Se a situação é complicada para os vertebrados, que são muito mais conhecidos, é angustiante imaginar o tamanho da crise para os invertebrados, como os insetos, muito menos estudados.
“Apesar de menos de 1% das 1,4 milhão de espécies de invertebrados descritas terem sido avaliadas quanto à ameaça pela IUCN, das analisadas, cerca de 40% são consideradas ameaçadas”, afirma o estudo.
Solução?
Certamente, a resolução dessa crise do Antropoceno não é simples.
As causas dessas perdas são bem conhecidas – caça, fragmentação dos habitats, uso de agrotóxicos, poluição, etc. –, e as tentativas para reverter essas tendências estão aumentando, como a reintrodução da fauna.
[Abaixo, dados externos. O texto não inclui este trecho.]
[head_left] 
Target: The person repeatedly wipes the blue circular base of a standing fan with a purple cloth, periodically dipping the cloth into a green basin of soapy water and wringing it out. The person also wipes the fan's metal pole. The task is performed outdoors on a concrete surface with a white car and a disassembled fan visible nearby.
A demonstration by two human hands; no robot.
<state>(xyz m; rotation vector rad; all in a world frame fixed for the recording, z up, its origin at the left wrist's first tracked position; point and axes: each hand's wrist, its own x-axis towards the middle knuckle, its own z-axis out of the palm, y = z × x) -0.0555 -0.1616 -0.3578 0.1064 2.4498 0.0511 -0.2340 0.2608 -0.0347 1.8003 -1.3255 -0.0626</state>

No artigo ‘Revertendo a defaunação: restaurando espécies em um mundo mutante’, pesquisadores revisam uma série de translocações conservacionistas, como o reforço, a reintrodução e métodos mais controversos que buscam restaurar populações fora do seu habitat natural ou substituir espécies extintas.
Os autores escrevem que a meta mais tradicional, de ter populações selvagens autosustentadas em paisagens pristinas intocadas pela influência humana, é “cada vez mais inalcançável”. Assim, eles sugerem que criar a “selva”, em vez de restaurá-la, é o caminho mais prático para avançar.
Entretanto, os desafios para reverter as extinções estão se mostrando muito desafiadores, e as pesquisas atuais mostram que, “se não conseguirmos acabar ou reverter as taxas dessas perdas, significará mais para o nosso futuro do apenas que corações desiludidos ou uma floresta vazia”, disse Vignieri, o editor do especial na Science.
Rodolfo Dirzo, professor da Universidade de Stanford – um dos autores de Defaunação no Antropoceno –, argumenta que reduzir imediatamente as taxas de alteração dos habitats e a sobre-exploração ajudaria, mas que isso precisaria ser feito de acordo com as características de cada região e situação.
Ele espera que a sensibilização sobre a atual extinção em massa e suas consequências ajude a desencadear mudanças.
“Os animais importam para as pessoas, mas no equilíbrio, eles importam menos do que a alimentação, emprego, energia, dinheiro e desenvolvimento. Enquanto continuarmos a enxergar os animais nos ecossistemas como tão irrelevantes para essas necessidades básicas, os animais perderão”, disseram Joshua Tewksbury e Haldre Rogers no artigo “Um futuro rico em animais”.
* Publicado originalmente no site CarbonoBrasil.